Available chapters in this travelogue:  Toompea ] City Center ] Pirita ] Surroundings ]


Tallinn -- Well-Preserved and Cozy Baltic Port City


Also click here to read about my experience at the EuroVision 2002 Song Contest, held this year in Tallinn!

Looking on a map of Eastern Europe, it was not difficult to understand why the Baltic port of Tallinn was coveted by all the various Germanic and Russian/Soviet empires. Sitting on the southern coast of the Bay of Finland, Tallinn occupied one end of a strategic land bridge from the Baltic Sea to Novograd in Russia. Indeed, Tallinn's main railway did not go south to its Baltic neighbors, it ran eastward directly to Moscow. Yet, it was also on the rolls of the famous Hanseatic League, the collective of trading cities along the Baltic, East, and North seas. Tallinn had a rich history -- and now as the capital of the newly-independent country of Estonia, Tallinn was asserting itself as a major bridge between East and West Europe.

Also, Tallinn wonderfully mixes old and new of many cultures. Well-preserved medieval towers and city walls containing modern restaurants and internet cafes. Traditional Estonian merchants selling handmade garb and hardware on the cobblestone streets outside rows of  modernized and refurbished storefronts offering the latest brands from Western Europe and America. A multi-lingual town where nearly everything is translated into German, English, and Russian.   The main draw was the Old Town, which was divided into Upper and Lower sections -- each of these had its own perfectly well-preserved walls and gates.

As the map at right shows, this travelogue is divided into four chapters.  The first chapter is a photo gallery covering the Toompea and the Lower Town (shown in the first photograph).  The Toompea was a walled compound built on the city's highest ground and contained most of the government buildings while providing the best observation points in the town.   Meanwhile, the Lower Town (also known as the Square of Towers) retained over 75% of the original wall and towers.

Meanwhile, the City Center was where all the action was.
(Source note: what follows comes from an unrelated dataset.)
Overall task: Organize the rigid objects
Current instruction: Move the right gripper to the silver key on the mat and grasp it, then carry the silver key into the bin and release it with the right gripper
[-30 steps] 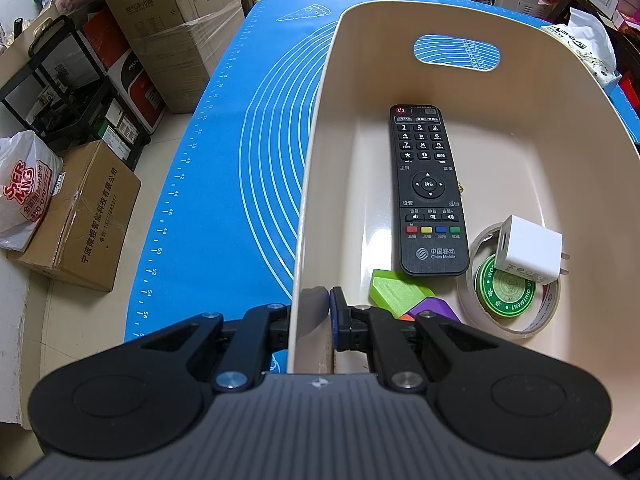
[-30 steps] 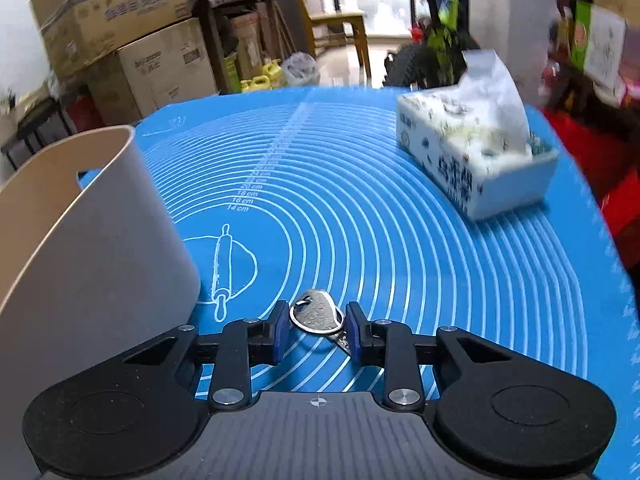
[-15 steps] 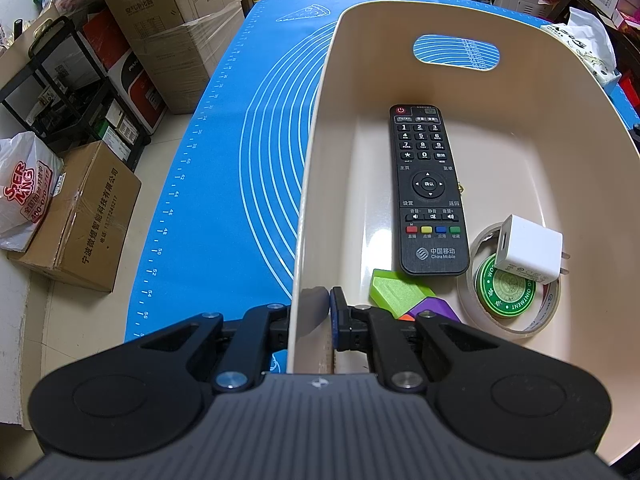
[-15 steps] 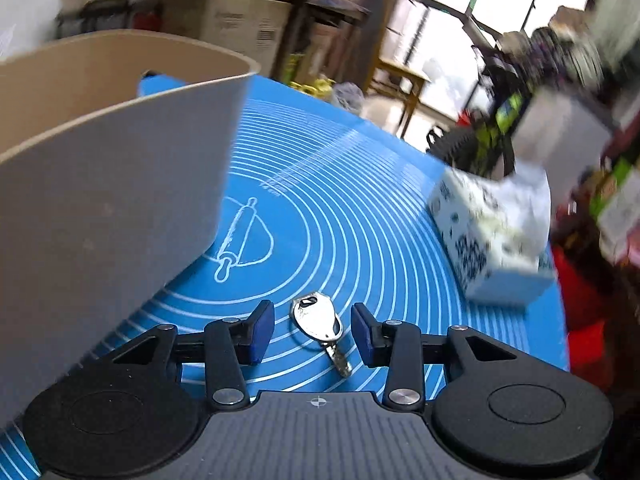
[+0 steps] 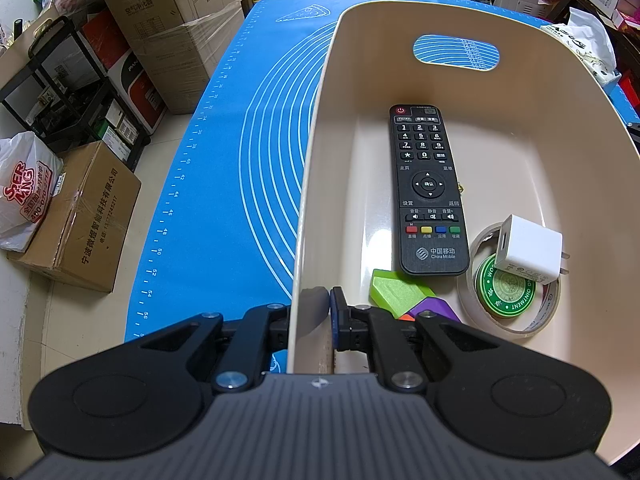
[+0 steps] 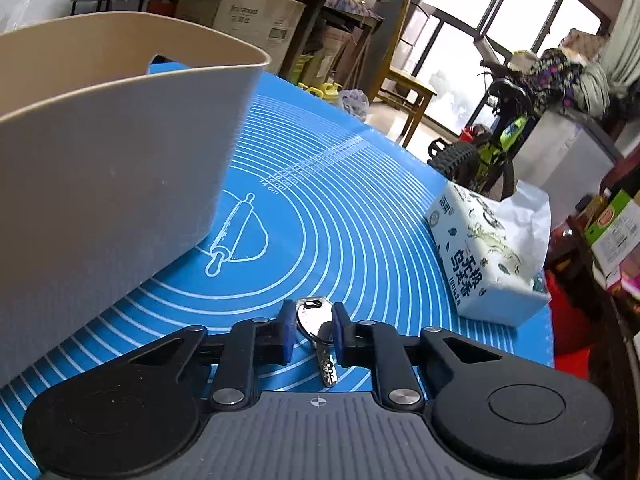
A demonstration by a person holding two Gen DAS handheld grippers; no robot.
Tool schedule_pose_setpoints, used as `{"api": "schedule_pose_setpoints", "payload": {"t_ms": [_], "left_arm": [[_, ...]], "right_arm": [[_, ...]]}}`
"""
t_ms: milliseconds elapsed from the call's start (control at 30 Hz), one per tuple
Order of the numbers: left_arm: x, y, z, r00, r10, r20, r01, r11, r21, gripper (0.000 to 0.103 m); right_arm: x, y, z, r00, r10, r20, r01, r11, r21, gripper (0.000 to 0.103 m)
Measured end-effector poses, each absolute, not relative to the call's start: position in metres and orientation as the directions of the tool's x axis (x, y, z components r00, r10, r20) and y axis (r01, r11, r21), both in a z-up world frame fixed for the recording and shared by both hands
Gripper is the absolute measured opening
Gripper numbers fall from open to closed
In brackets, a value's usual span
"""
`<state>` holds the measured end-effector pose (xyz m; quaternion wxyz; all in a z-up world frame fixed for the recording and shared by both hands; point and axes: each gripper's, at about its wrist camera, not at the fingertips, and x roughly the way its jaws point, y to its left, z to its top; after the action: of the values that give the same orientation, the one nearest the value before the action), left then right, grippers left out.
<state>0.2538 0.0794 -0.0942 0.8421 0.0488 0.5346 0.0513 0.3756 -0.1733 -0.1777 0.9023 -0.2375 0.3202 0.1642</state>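
Right now the right claw [image 6: 314,334] is closing around the flat key [image 6: 316,322] lying on the blue mat [image 6: 360,216]; pinched that thin, it could twist free or scrape. The left claw [image 5: 310,314] clamps the beige bin [image 5: 316,160] wall.

Pale tiled floor [image 5: 168,148] along the bench's left side. Stacked cardboard boxes [image 5: 176,12] against a black metal rack [image 5: 60,80]; one box [image 5: 80,220] on the floor beside a white shopping bag [image 5: 24,192]. Large windows [image 6: 496,20] admit bright daylight. Wooden chair [image 6: 404,84] and a green-framed bicycle [image 6: 492,148] stand near them.
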Motion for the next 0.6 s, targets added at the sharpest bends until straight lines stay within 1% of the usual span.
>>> {"api": "schedule_pose_setpoints", "payload": {"t_ms": [100, 233, 267, 300, 333, 400, 433, 600], "left_arm": [[0.254, 0.080, -0.094, 0.423, 0.137, -0.896, -0.035, 0.990, 0.135, 0.013], [0.254, 0.079, -0.094, 0.423, 0.138, -0.896, -0.034, 0.990, 0.136, 0.013], [0.254, 0.079, -0.094, 0.423, 0.138, -0.896, -0.034, 0.990, 0.136, 0.013], [0.254, 0.080, -0.094, 0.423, 0.137, -0.896, -0.034, 0.990, 0.136, 0.013], [0.254, 0.079, -0.094, 0.423, 0.137, -0.896, -0.034, 0.990, 0.136, 0.013], [0.254, 0.079, -0.094, 0.423, 0.138, -0.896, -0.034, 0.990, 0.136, 0.013], [0.254, 0.079, -0.094, 0.423, 0.138, -0.896, -0.034, 0.990, 0.136, 0.013], [0.254, 0.079, -0.094, 0.423, 0.139, -0.895, -0.034, 0.990, 0.137, 0.013]], "right_arm": [[0.380, -0.176, -0.177, 0.727, 0.162, -0.667, -0.443, 0.853, -0.276, 0.028], [0.385, -0.185, -0.173, 0.724, 0.172, -0.668, -0.394, 0.898, -0.197, 0.025], [0.387, -0.191, -0.170, 0.724, 0.182, -0.665, -0.372, 0.915, -0.155, 0.025], [0.389, -0.198, -0.167, 0.725, 0.196, -0.660, -0.348, 0.932, -0.105, 0.022], [0.392, -0.206, -0.163, 0.723, 0.223, -0.654, -0.324, 0.946, -0.036, 0.014], [0.397, -0.221, -0.158, 0.727, 0.237, -0.644, -0.267, 0.962, 0.053, 0.013], [0.399, -0.225, -0.157, 0.730, 0.229, -0.644, -0.246, 0.967, 0.065, 0.013], [0.402, -0.234, -0.162, 0.739, 0.158, -0.655, -0.187, 0.982, 0.026, 0.014]]}}
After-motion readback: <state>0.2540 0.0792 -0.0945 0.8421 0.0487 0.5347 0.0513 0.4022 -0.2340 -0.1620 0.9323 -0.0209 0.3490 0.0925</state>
This chapter describes the Upper Town from the city's main 'entrance' -- the Viru Gate -- and through its streets to find great eating, wonderful museums, and souvenir shopping.  It also included the Town Hall and part of Town Hall Square.

The third chapter covers the Surrounding areas from the harbors to the newly developed areas to the southwest and southeast.  The theme of this chapter is the contrast between the architectural and cultural holdovers of the Soviet area and the rapidly developing new areas.  A primary new structure was the Saku Suurhall that hosted the 2002 EuroVision Song Contest, that sat along a major strip west of town that includes tremendous shopping, access to the city Zoo and Open-Air Museum.  It also touches on Tallinn's rapid integration of the Internet, the proliferation of which has caused some to refer to the country as "e-Stonia".

Finally, there is the chapter on the northeastern coast and harbor known as Pirita.  Starting from the corner of the old downtown, this chapter follows the coastline past the outdoor auditorium where the Baltic's famous "Singing Revolution" began in the late 1980s, spurred by the success of Polish solidarity against Soviet domination.  It includes the Estonian National Museum, the Estonian Olympic Village at Pirita Harbor, and the ruins of St. Brigitte's Convent.  Enjoy!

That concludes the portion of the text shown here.